The Spheres dataset supplies multitrack orchestral recordings with isolated stems and room impulse responses for classical music source separation.

A machine-rendered reading of the paper's core claim, the machinery that carries it, and where it could break.

The paper introduces a collection of orchestral performances recorded with 23 microphones to produce both full mixes and separate instrument tracks. It covers two standard works by Tchaikovsky and Mozart played by the Colibrì Ensemble, plus scales and solos for each instrument. This structure supports training machine learning models to pull individual sounds out of complex orchestral audio, where instruments overlap heavily. Room impulse responses for each position are also included to describe the acoustic space. The goal is to give researchers concrete data for improving separation, dereverberation, and related tasks in the classical domain.

Core claim

The Spheres dataset consists of over one hour of multitrack recordings of Tchaikovsky's Romeo and Juliet and Mozart's Symphony No. 40 performed by the Colibrì Ensemble, together with chromatic scales and solo excerpts for each instrument, captured via a 23-microphone array that yields realistic stereo mixes with controlled bleeding and isolated stems for supervised training of source separation models, along with estimated room impulse responses for acoustic characterization of the space.

What carries the argument

The 23-microphone array of close spot, main, and ambient microphones that produces both isolated instrument stems and realistic mixes with controlled bleeding.

If this is right

  • Isolated stems enable supervised training of models that separate orchestral instrument families.
  • Controlled bleeding in the mixes allows direct evaluation of microphone debleeding methods.
  • Room impulse responses support studies of dereverberation and immersive audio rendering.
  • Baseline results with X-UMX models establish initial benchmarks while exposing challenges in dense orchestral textures.

Where Pith is reading between the lines

These are editorial extensions of the paper, not claims the author makes directly.

  • Models trained here could serve as a starting point for separation in live concert settings if studio and hall acoustics prove similar.
  • Adding recordings from additional ensembles and venues would be a direct way to test and improve generalization.
  • The multi-microphone layout may also aid research on instrument localization within the same recordings.

Load-bearing premise

Recordings from one ensemble in one studio with this fixed microphone setup produce data that generalizes to other orchestras, halls, and recording conditions.

What would settle it

Source separation models trained solely on this dataset would show markedly lower performance when tested on orchestral recordings made in different halls or with different ensembles.

Figures

Figures reproduced from arXiv: 2511.21247 by David Diaz-Guerra, Jaime Garcia-Martinez, John Anderson, Julio J. Carabias-Orti, Pablo Caba\~nas-Molero, Pedro Vera-Candeas, Ricardo Falcon-Perez, Tuomas Virtanen.

Figure 1
Figure 1. Figure 1: A photo of the studio used for the recordings.

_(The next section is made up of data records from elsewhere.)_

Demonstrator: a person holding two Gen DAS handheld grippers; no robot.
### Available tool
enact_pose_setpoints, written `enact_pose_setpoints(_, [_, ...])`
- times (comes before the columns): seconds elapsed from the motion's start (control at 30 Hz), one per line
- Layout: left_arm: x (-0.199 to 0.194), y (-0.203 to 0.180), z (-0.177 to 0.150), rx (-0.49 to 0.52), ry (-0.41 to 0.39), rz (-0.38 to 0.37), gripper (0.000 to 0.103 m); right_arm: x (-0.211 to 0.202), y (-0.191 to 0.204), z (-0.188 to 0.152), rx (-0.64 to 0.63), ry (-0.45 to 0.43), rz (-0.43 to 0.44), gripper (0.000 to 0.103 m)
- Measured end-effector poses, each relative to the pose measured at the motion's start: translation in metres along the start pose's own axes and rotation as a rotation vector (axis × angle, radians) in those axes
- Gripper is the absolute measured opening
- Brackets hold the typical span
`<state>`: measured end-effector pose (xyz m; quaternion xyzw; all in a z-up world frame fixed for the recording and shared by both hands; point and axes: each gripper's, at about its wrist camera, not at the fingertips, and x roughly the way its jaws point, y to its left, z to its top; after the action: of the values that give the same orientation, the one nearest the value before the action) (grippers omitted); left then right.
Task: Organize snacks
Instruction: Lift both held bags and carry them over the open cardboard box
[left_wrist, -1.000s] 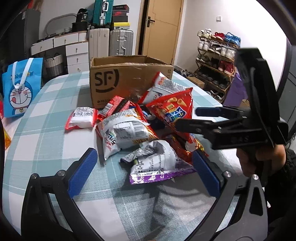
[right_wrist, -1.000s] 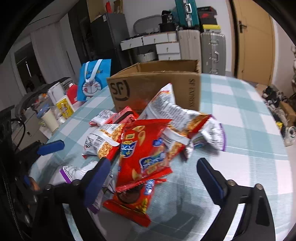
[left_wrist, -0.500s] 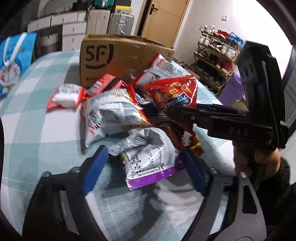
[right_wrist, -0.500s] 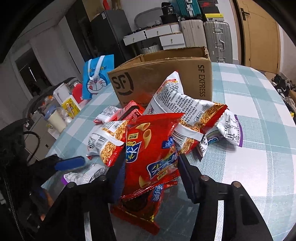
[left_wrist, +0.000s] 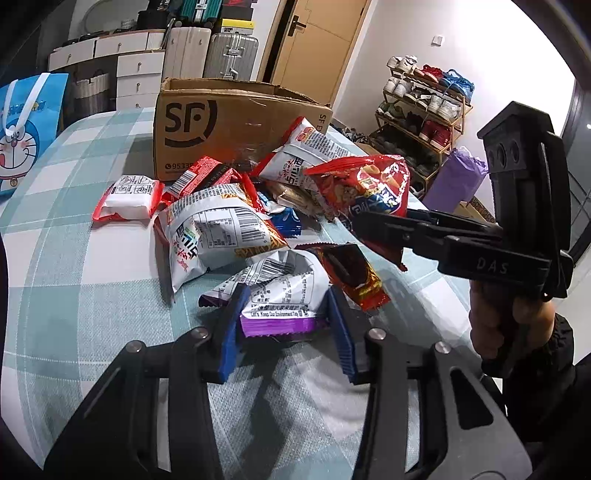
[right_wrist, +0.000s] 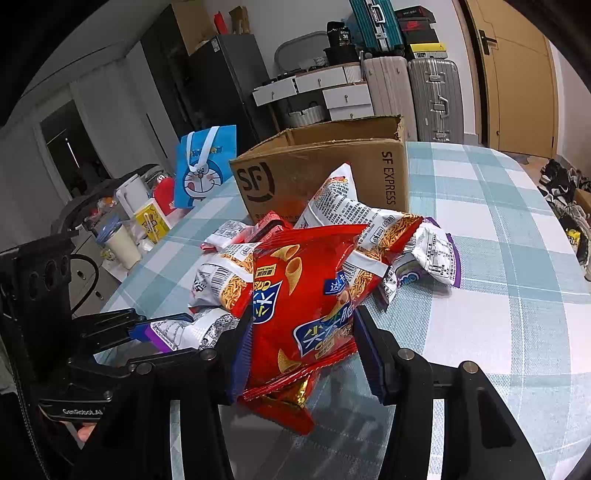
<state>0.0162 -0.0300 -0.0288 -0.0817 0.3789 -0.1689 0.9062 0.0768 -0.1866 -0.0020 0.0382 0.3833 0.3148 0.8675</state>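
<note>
Bulging red chip bag (right_wrist: 299, 314), glossy, crinkled, yellow cone print

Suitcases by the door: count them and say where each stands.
3. A beige suitcase and a silver suitcase stand side by side on the floor; a teal suitcase sits on top of the beige one. Others may be hidden.

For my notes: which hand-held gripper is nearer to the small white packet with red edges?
Left. The left hand-held gripper grips a purple-edged packet nearer that white packet; the right hand-held gripper grips the red bag farther away.
</note>
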Motion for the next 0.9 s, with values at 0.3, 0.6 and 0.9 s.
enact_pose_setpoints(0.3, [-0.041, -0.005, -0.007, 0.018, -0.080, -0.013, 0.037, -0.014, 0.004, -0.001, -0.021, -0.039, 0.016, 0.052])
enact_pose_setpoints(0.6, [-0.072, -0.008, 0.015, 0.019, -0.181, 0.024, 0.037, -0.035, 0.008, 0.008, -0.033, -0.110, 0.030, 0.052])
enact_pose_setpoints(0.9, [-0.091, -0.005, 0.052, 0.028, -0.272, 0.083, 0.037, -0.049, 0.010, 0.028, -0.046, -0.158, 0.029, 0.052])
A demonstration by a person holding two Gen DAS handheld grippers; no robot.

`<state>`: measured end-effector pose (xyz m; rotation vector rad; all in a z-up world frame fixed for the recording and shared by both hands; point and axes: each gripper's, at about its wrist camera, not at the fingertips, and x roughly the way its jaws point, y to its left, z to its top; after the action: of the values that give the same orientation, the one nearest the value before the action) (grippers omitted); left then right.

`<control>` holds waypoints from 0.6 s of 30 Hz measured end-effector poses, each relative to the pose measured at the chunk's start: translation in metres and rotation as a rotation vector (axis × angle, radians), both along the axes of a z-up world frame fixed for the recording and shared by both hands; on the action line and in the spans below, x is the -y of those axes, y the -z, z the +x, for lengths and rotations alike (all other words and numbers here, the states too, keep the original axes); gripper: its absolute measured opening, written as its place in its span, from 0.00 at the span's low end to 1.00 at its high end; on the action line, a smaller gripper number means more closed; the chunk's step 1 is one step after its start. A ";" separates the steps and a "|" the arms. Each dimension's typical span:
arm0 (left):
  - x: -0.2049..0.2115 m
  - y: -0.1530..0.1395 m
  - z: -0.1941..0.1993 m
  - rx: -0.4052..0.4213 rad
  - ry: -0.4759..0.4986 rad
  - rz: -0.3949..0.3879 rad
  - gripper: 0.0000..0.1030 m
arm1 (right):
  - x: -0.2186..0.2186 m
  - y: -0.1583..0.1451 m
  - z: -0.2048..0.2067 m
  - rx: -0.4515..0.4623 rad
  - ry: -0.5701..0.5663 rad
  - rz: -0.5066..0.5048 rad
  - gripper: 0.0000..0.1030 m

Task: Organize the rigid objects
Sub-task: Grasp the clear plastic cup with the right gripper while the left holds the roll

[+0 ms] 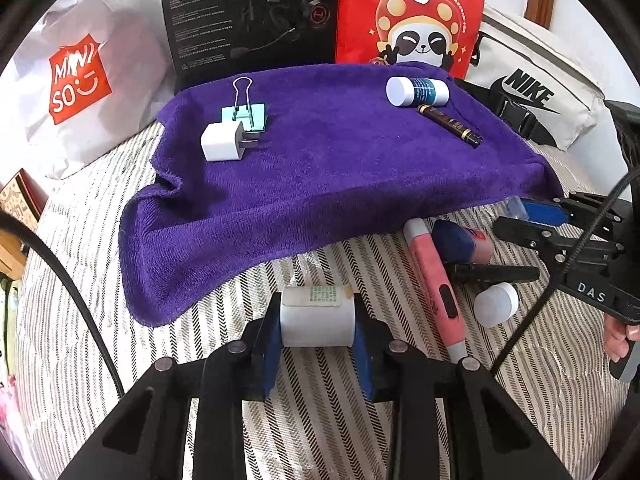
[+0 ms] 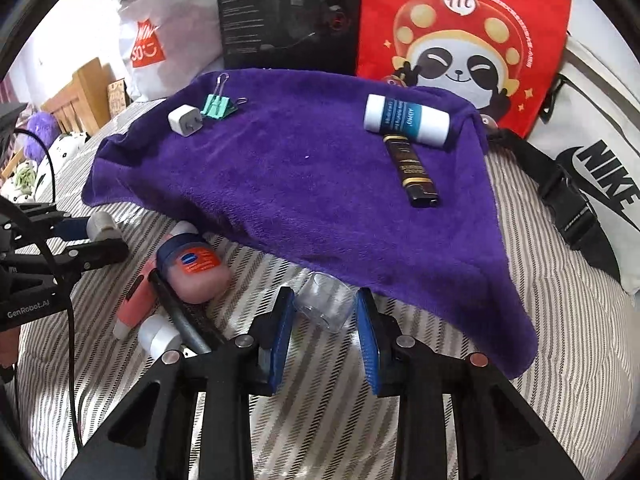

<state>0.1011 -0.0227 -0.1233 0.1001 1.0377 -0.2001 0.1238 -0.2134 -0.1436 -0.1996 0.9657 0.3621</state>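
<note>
My left gripper is shut on a white bottle above the striped bed, just before the purple towel. On the towel lie a white charger, a teal binder clip, a white and blue tube and a dark tube. My right gripper is open around a small clear bottle at the towel's near edge. Beside it lie a Vaseline jar, a pink pen, a black pen and a small white bottle.
A Miniso bag, a black box, a red panda bag and a white Nike bag stand behind the towel. A wooden headboard and plush toys are at the far left.
</note>
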 end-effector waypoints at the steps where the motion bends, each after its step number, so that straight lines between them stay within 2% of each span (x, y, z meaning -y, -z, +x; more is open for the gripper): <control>1: 0.000 0.000 -0.001 -0.002 0.002 0.001 0.29 | 0.001 0.000 -0.001 -0.003 -0.001 0.004 0.30; 14: -0.002 0.000 -0.001 0.022 0.003 -0.013 0.29 | 0.025 -0.002 -0.018 -0.053 0.055 0.120 0.30; 18: -0.009 -0.003 -0.007 0.012 0.003 -0.062 0.29 | 0.030 -0.008 -0.020 -0.063 0.071 0.152 0.30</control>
<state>0.0941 -0.0134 -0.1199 0.0463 1.0187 -0.2338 0.1036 -0.2431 -0.1356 -0.0154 1.0003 0.3769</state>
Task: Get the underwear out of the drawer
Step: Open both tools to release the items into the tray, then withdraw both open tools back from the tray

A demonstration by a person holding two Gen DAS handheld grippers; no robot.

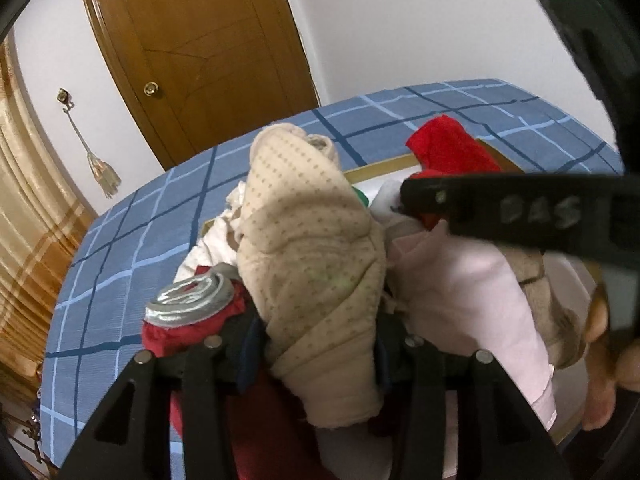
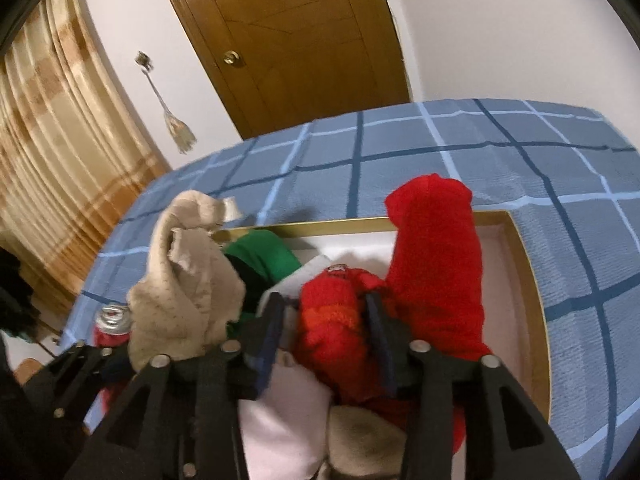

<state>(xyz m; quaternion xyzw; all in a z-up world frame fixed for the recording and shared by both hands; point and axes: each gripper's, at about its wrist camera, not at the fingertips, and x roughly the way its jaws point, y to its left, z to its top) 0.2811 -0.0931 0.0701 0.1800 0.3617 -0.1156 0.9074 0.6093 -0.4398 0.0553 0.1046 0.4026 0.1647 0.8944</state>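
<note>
Blue checked bedspread (image 2: pixel 500 160) under us, drawer (image 2: pixel 524 264) on it; our left gripper (image 1: pixel 316 344) pinches beige underwear (image 1: pixel 308 248), raised above drawer; our right gripper (image 2: pixel 324 340) straddles red garment (image 2: pixel 336 308), pads apart; beyond, wooden door (image 2: pixel 304 40).

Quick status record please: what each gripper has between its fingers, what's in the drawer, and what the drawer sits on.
left gripper: shut on beige dotted underwear, lifted upright
right gripper: jaws around red garment; grip cannot be told
drawer: white inside, gold rim, holds green garment, pink cloth, tall red garment
surface: blue checked bedspread
background: wooden door
</note>
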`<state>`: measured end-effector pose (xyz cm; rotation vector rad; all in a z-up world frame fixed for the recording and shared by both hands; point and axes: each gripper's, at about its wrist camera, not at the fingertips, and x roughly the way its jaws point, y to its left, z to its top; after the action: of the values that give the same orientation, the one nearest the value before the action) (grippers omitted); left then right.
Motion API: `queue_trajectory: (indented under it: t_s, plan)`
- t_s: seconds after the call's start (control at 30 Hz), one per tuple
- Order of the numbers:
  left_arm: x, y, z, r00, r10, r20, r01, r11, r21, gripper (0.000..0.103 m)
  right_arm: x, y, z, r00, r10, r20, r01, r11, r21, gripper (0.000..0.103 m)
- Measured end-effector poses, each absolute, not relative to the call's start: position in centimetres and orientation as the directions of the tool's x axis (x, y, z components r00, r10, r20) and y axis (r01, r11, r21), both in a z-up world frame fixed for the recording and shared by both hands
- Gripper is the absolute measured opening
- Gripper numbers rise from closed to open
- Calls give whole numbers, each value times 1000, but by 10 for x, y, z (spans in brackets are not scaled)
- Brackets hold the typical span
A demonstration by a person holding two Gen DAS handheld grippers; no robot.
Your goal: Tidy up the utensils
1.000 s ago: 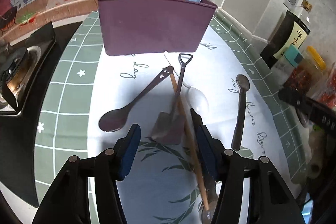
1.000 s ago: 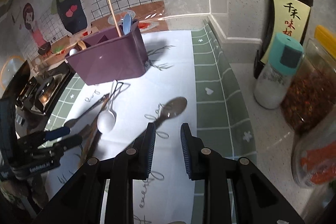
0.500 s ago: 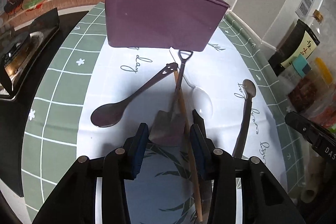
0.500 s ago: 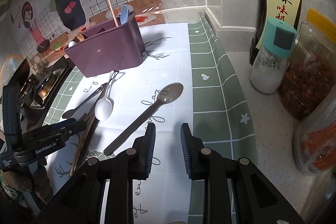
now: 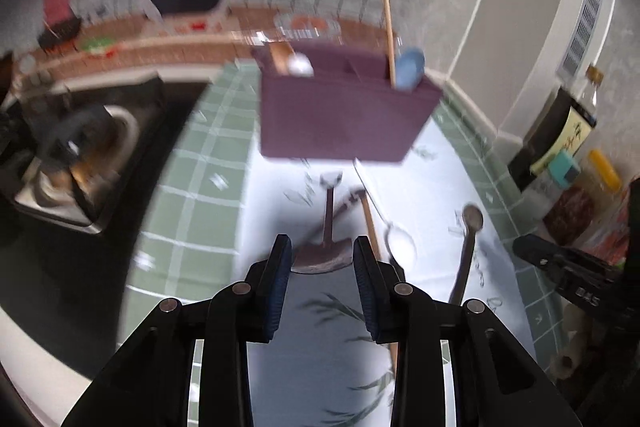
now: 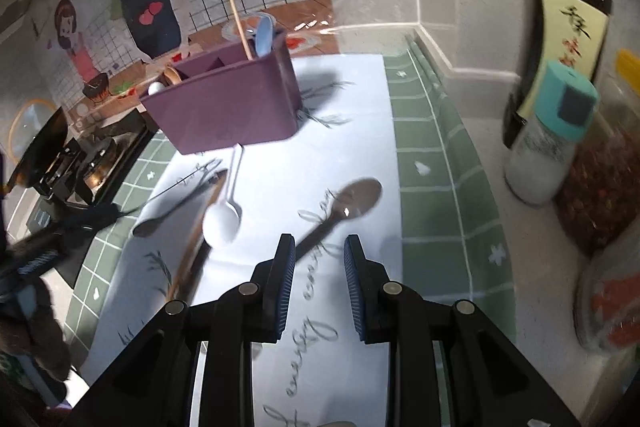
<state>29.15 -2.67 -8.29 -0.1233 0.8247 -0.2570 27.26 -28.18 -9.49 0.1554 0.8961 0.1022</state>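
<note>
A purple utensil holder (image 5: 344, 115) (image 6: 228, 107) stands at the back of the mat with a wooden chopstick and a blue spoon in it. My left gripper (image 5: 322, 259) is shut on a small grey spatula (image 5: 324, 255), holding its blade with the handle pointing toward the holder. My right gripper (image 6: 320, 255) is open and empty above the handle of a brown spoon (image 6: 344, 207) that lies on the mat. A white spoon (image 6: 222, 219), a wooden chopstick (image 6: 196, 239) and a dark spoon (image 6: 168, 207) lie on the mat to the left.
A stove (image 5: 80, 155) sits at the left. A soy sauce bottle (image 6: 560, 39), a teal-capped shaker (image 6: 548, 147) and jars (image 6: 600, 195) stand along the right. The wall is close behind the holder.
My left gripper closed on the grey spatula and lifted it, swinging toward the holder; the view is blurred. My right gripper moved forward toward the brown spoon.
</note>
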Motion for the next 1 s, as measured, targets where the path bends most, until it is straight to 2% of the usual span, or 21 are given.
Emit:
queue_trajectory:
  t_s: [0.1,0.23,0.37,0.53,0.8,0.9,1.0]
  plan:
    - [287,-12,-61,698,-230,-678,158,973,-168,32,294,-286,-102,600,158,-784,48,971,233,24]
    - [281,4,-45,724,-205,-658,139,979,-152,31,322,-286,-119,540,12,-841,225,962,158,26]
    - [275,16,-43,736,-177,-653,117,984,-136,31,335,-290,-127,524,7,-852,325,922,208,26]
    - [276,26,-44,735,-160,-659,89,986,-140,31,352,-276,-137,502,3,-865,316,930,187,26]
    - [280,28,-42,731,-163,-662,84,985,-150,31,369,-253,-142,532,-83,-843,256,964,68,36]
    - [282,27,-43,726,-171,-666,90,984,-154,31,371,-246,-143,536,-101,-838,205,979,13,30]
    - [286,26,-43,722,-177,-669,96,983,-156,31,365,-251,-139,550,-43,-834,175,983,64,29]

Each musician was [PITH_FULL_IMAGE:figures/full_fig_p003_1.png] view at source ↗
Figure 2
Figure 2. Figure 2: The approximate placement of instruments and microphones (indicated by M#) in the recording room. Each rounded square indicates the seat of a [PITH_FULL_IMAGE:figures/full_fig_p004_2.png] view at source ↗
Figure 3
Figure 3. Figure 3: A photograph illustrating a session of recording one bassoon line. [PITH_FULL_IMAGE:figures/full_fig_p004_3.png] view at source ↗
Figure 4
Figure 4. Figure 4: Estimated RIR for the Violin 2 microphone with the source located at [PITH_FULL_IMAGE:figures/full_fig_p006_4.png] view at source ↗
Figure 5
Figure 5. Figure 5: Time played by every instrument in The Spheres dataset. [PITH_FULL_IMAGE:figures/full_fig_p006_5.png] view at source ↗
Figure 8
Figure 8. Figure 8: Distribution of C50 layers, and a decoder (composed of two linear layers with batch normalization and ReLU activation in the first one). The X-UMX architecture adds a bridging operation between the encoder and the recurrent layers and between the recurrent layers and the decoder, where the latent representations of every branch are averaged so they can share information between them. We trained the models … view at source ↗
Figure 7
Figure 7. Figure 7: Signal-to-interference ratio [dB] for the main instrument/section of [PITH_FULL_IMAGE:figures/full_fig_p008_7.png] view at source ↗
Figure 9
Figure 9. Figure 9: Swarmplot of T30 values for each receiver (microphone position). Solid and dashed lines indicate the median and the 25th and 75th percentiles, [PITH_FULL_IMAGE:figures/full_fig_p009_9.png] view at source ↗
Figure 10
Figure 10. Figure 10: Comparison between the theoretical and proposed inverse filters. Top [PITH_FULL_IMAGE:figures/full_fig_p011_10.png] view at source ↗
Figure 11
Figure 11. Figure 11: Frequency-domain validation of the proposed inverse filter. The [PITH_FULL_IMAGE:figures/full_fig_p011_11.png] view at source ↗
Figure 12
Figure 12. Figure 12: Inverse filter computation and validation for the corrupted ESS used [PITH_FULL_IMAGE:figures/full_fig_p012_12.png] view at source ↗
read the original abstract

This paper introduces The Spheres dataset, multitrack orchestral recordings designed to advance machine learning research in music source separation and related MIR tasks within the classical music domain. The dataset is composed of over one hour recordings of musical pieces performed by the Colibr\`i Ensemble at The Spheres recording studio, capturing two canonical works - Tchaikovsky's Romeo and Juliet and Mozart's Symphony No. 40 - along with chromatic scales and solo excerpts for each instrument. The recording setup employed 23 microphones, including close spot, main, and ambient microphones, enabling the creation of realistic stereo mixes with controlled bleeding and providing isolated stems for supervised training of source separation models. In addition, room impulse responses were estimated for each instrument position, offering valuable acoustic characterization of the recording space. We present the dataset structure, acoustic analysis, and baseline evaluations using X-UMX based models for orchestral family separation and microphone debleeding. Results highlight both the potential and the challenges of source separation in complex orchestral scenarios, underscoring the dataset's value for benchmarking and for exploring new approaches to separation, localization, dereverberation, and immersive rendering of classical music.

Editorial analysis

A structured set of objections, weighed in public.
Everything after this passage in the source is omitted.